● WHAT THE TASK REQUIRES: All the data below needs to be retyped exactly as shown.

● RECORDED INFORMATION:
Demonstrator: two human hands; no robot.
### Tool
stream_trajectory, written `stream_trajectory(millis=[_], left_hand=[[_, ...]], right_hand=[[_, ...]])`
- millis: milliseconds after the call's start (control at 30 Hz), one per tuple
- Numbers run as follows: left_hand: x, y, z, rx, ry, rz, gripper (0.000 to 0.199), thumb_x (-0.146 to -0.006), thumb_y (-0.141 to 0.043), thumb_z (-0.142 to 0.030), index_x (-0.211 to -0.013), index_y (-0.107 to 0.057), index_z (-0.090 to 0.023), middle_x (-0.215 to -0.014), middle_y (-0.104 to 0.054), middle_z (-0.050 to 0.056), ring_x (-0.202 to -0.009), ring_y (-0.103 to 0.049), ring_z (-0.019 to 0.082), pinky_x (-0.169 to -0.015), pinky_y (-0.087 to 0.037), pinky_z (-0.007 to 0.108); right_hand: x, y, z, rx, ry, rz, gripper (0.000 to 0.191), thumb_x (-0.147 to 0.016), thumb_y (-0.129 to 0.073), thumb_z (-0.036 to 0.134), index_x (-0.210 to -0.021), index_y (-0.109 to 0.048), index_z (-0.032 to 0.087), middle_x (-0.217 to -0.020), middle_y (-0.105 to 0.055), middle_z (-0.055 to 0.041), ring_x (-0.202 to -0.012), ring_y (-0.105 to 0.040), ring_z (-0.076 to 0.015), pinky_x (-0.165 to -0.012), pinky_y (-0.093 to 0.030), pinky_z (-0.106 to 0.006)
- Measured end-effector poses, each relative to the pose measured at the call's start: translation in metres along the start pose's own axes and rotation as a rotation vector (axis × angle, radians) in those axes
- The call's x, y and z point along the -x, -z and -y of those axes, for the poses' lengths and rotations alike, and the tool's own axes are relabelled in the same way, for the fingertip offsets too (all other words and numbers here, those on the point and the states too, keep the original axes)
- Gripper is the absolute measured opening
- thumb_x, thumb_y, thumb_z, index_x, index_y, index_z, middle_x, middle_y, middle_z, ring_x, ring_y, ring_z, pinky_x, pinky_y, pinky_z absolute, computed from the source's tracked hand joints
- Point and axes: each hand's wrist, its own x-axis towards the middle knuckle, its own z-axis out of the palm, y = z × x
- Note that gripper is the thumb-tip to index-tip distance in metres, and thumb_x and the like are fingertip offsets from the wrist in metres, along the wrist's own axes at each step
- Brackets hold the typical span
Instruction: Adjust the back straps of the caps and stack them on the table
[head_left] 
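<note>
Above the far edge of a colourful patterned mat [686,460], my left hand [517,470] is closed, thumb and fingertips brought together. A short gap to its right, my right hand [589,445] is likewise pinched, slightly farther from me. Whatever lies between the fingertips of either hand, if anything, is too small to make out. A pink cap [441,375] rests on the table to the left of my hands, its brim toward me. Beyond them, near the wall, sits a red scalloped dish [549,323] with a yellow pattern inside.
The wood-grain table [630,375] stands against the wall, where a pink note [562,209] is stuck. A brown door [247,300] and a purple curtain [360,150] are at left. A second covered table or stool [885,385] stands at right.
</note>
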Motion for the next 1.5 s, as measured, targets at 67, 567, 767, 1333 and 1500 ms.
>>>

● PROBLEM SOLUTION:
Demonstrator: two human hands; no robot.
### Tool
stream_trajectory, written `stream_trajectory(millis=[_], left_hand=[[_, ...]], right_hand=[[_, ...]])`
- millis: milliseconds after the call's start (control at 30 Hz), one per tuple
- Numbers run as follows: left_hand: x, y, z, rx, ry, rz, gripper (0.000 to 0.199), thumb_x (-0.146 to -0.006), thumb_y (-0.141 to 0.043), thumb_z (-0.142 to 0.030), index_x (-0.211 to -0.013), index_y (-0.107 to 0.057), index_z (-0.090 to 0.023), middle_x (-0.215 to -0.014), middle_y (-0.104 to 0.054), middle_z (-0.050 to 0.056), ring_x (-0.202 to -0.009), ring_y (-0.103 to 0.049), ring_z (-0.019 to 0.082), pinky_x (-0.169 to -0.015), pinky_y (-0.087 to 0.037), pinky_z (-0.007 to 0.108); right_hand: x, y, z, rx, ry, rz, gripper (0.000 to 0.191), thumb_x (-0.147 to 0.016), thumb_y (-0.129 to 0.073), thumb_z (-0.036 to 0.134), index_x (-0.210 to -0.021), index_y (-0.109 to 0.048), index_z (-0.032 to 0.087), middle_x (-0.217 to -0.020), middle_y (-0.105 to 0.055), middle_z (-0.055 to 0.041), ring_x (-0.202 to -0.012), ring_y (-0.105 to 0.040), ring_z (-0.076 to 0.015), pinky_x (-0.165 to -0.012), pinky_y (-0.093 to 0.030), pinky_z (-0.106 to 0.006)
- Measured end-effector poses, each relative to the pose measured at the call's start: translation in metres along the start pose's own axes and rotation as a rotation vector (axis × angle, radians) in those axes
- The call's x, y and z point along the -x, -z and -y of those axes, for the poses' lengths and rotations alike, and the tool's own axes are relabelled in the same way, for the fingertip offsets too (all other words and numbers here, those on the point and the states too, keep the original axes)
- Gripper is the absolute measured opening
- thumb_x, thumb_y, thumb_z, index_x, index_y, index_z, middle_x, middle_y, middle_z, ring_x, ring_y, ring_z, pinky_x, pinky_y, pinky_z absolute, computed from the source's tracked hand joints
- Point and axes: each hand's wrist, its own x-axis towards the middle knuckle, its own z-axis out of the palm, y = z × x
- Note that gripper is the thumb-tip to index-tip distance in metres, and thumb_x and the like are fingertip offsets from the wrist in metres, along the wrist's own axes at each step
- Brackets hold the typical span
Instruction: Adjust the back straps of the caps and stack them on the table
[head_left] 
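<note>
Above the far edge of a colourful patterned mat [686,460], my left hand [517,470] is closed, thumb and fingertips brought together. A short gap to its right, my right hand [589,445] is likewise pinched, slightly farther from me. Whatever lies between the fingertips of either hand, if anything, is too small to make out. A pink cap [441,375] rests on the table to the left of my hands, its brim toward me. Beyond them, near the wall, sits a red scalloped dish [549,323] with a yellow pattern inside.
The wood-grain table [630,375] stands against the wall, where a pink note [562,209] is stuck. A brown door [247,300] and a purple curtain [360,150] are at left. A second covered table or stool [885,385] stands at right.
</note>
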Motion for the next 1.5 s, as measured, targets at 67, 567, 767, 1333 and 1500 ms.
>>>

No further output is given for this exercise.